Crashes on snapshot with the new compactor

Previous Topic Next Topic
 
classic Classic list List threaded Threaded
4 messages Options
Reply | Threaded
Open this post in threaded view
|

Crashes on snapshot with the new compactor

Eliot Miranda-2
 
Hi All,

    a number of people are being affected by crashes on snapshotting the image, the worst possible time for a crash.  There is a bug in the new compactor that unfortunately bites when saving.  The compactor is invoked as part of a full garbage collect after the garbage collector has feed unreachable objects.  Normally the new compactor makes only a single pass through the heap, which may not move all the objects that are possible to move.  (The amount of objects that can be moved in a single pass is limited by available free space.)  But on snapshot the compactor makes as may passes as are necessary to slide all movable objects down as far as possible.  Unfortunately there is a bug in this second pass.

Fixing this bug is now my priority.  I have an example image from Esteban Lorenzano to test.  I am asking anyone else that can provide an image that reliably crashes when trying to save it to make the image and changes available to me for testing if possible.

In the mean time one may be able to work around the problem by doing a full garbage collect before snapshot.  This should do a GC with a single compaction pass which should not fail, and then make it much more likely that the GC during snapshot will do a single compaction pass, since fewer objects should be mobile after the single pass compaction in the explicit GC.

To do this in Pharo I would put a full gc here:

SessionManager>>snapshot: save andQuit: quit
| isImageStarting snapshotResult |
ChangesLog default logSnapshot: save andQuit: quit.

>> SmalltalkImage current primitiveGarbageCollect.

self currentSession stop: quit. "Image not usable from here until the session is restarted!"
...

In Squeak I would put a full GC here:

snapshot: save andQuit: quit withExitCode: exitCode embedded: embeddedFlag
"Mark the changes file and close all files as part of #processShutdownList.
If save is true, save the current state of this Smalltalk in the image file.
If quit is true, then exit to the outer OS shell.
If exitCode is not nil, then use it as exit code.
The latter part of this method runs when resuming a previously saved image.

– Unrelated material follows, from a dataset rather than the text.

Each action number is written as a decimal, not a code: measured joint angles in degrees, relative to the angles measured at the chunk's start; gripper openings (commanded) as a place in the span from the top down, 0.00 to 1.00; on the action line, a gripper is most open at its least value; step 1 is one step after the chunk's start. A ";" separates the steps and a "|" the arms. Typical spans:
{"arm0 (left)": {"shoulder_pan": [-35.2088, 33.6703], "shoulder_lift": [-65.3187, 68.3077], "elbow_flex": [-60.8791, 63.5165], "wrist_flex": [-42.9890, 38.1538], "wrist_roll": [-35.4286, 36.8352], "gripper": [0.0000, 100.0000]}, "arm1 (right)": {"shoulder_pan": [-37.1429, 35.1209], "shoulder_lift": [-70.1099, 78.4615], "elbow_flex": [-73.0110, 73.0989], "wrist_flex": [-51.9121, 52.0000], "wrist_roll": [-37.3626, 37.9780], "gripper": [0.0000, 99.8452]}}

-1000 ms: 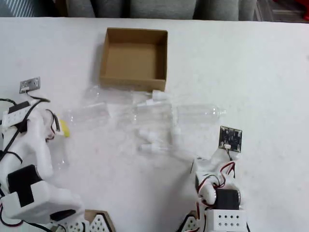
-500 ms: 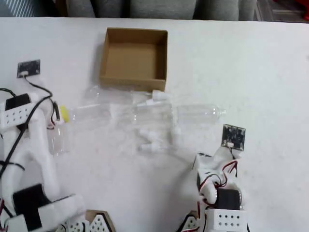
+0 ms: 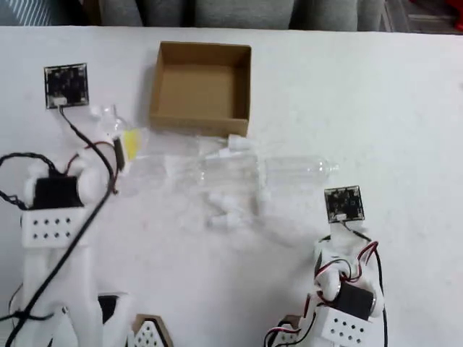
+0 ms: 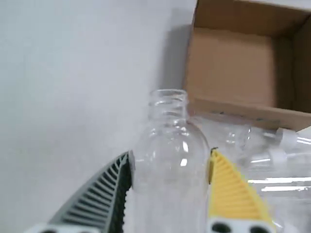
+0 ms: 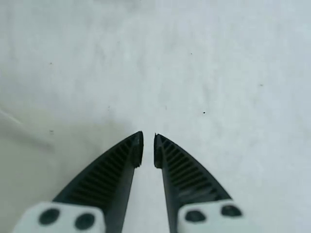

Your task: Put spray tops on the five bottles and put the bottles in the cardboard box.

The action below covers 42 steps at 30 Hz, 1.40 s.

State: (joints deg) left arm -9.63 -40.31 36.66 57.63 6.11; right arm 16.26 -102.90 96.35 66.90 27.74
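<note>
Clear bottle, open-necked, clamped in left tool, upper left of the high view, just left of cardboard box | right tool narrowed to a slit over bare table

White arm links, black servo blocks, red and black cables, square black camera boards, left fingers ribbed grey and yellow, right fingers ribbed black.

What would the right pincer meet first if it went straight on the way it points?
Bare table lies ahead of the right pincer; the way looks free, though depth is unclear.
</note>
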 measured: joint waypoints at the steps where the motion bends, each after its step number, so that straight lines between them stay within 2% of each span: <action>1: 0.88 -1.49 1.41 -1.76 0.18 0.94 | 0.26 0.00 0.00 0.09 0.35 0.98; 7: 2.20 -10.02 13.63 -14.07 0.35 0.94 | 2.73 0.00 0.00 0.09 1.76 0.98; 13: 2.20 -17.49 27.69 -25.05 0.44 0.94 | 8.35 0.00 0.00 -2.46 11.78 0.98; 18: 2.20 -21.36 33.14 -28.48 0.44 0.94 | 5.71 0.09 -2.02 -6.15 15.47 0.99; 22: 2.20 -22.33 35.43 -28.92 0.44 0.94 | 1.93 1.14 -11.96 -4.31 15.56 0.99; 27: 1.85 -22.42 35.69 -29.01 0.44 0.94 | -7.47 16.00 -30.33 2.73 15.56 0.98; 34: -5.63 -22.51 37.71 -29.01 0.44 0.94 | -30.95 39.91 -50.37 18.81 17.93 0.97; 38: -12.04 -22.51 40.35 -29.01 0.44 0.94 | -48.44 46.07 -52.40 24.44 18.02 0.93; 42: -17.32 -22.51 43.60 -31.47 0.44 0.94 | -62.33 48.97 -47.30 20.22 18.55 0.89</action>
State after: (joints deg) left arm -26.95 -62.81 80.26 26.15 6.55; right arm -46.07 -53.93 49.05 87.12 46.29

This resume logic checks for a document file to process when starting up."

| resuming msg |
Object flushDependents.
Object flushEvents.

...
Smalltalk processShutDownList: quit.
>> SmalltalkImage current primitiveGarbageCollect.
Cursor write show.
save ifTrue: [resuming := embeddedFlag 
ifTrue: [self snapshotEmbeddedPrimitive] 
ifFalse: [self snapshotPrimitive]]  "<-- PC frozen here on image file"
ifFalse: [resuming := false].

I do apologise for the bug.  I hope it will be fixed within a few days.

_,,,^..^,,,_
best, Eliot
Reply | Threaded
Open this post in threaded view
|

Re: [Cuis-dev] Crashes on snapshot with the new compactor

Juan Vuletich-3
 
Hi Eliot,

Nobody has reported crashes on image save on Cuis. I never experienced one. So, I guess it is ok to wait for the VM fix, as the extra GC as a workaround doesn't seem needed in Cuis.

Thanks,

On 25/03/2017 05:27 p.m., Eliot Miranda via Cuis-dev wrote:
Hi All,

    a number of people are being affected by crashes on snapshotting the image, the worst possible time for a crash.  There is a bug in the new compactor that unfortunately bites when saving.  The compactor is invoked as part of a full garbage collect after the garbage collector has feed unreachable objects.  Normally the new compactor makes only a single pass through the heap, which may not move all the objects that are possible to move.  (The amount of objects that can be moved in a single pass is limited by available free space.)  But on snapshot the compactor makes as may passes as are necessary to slide all movable objects down as far as possible.  Unfortunately there is a bug in this second pass.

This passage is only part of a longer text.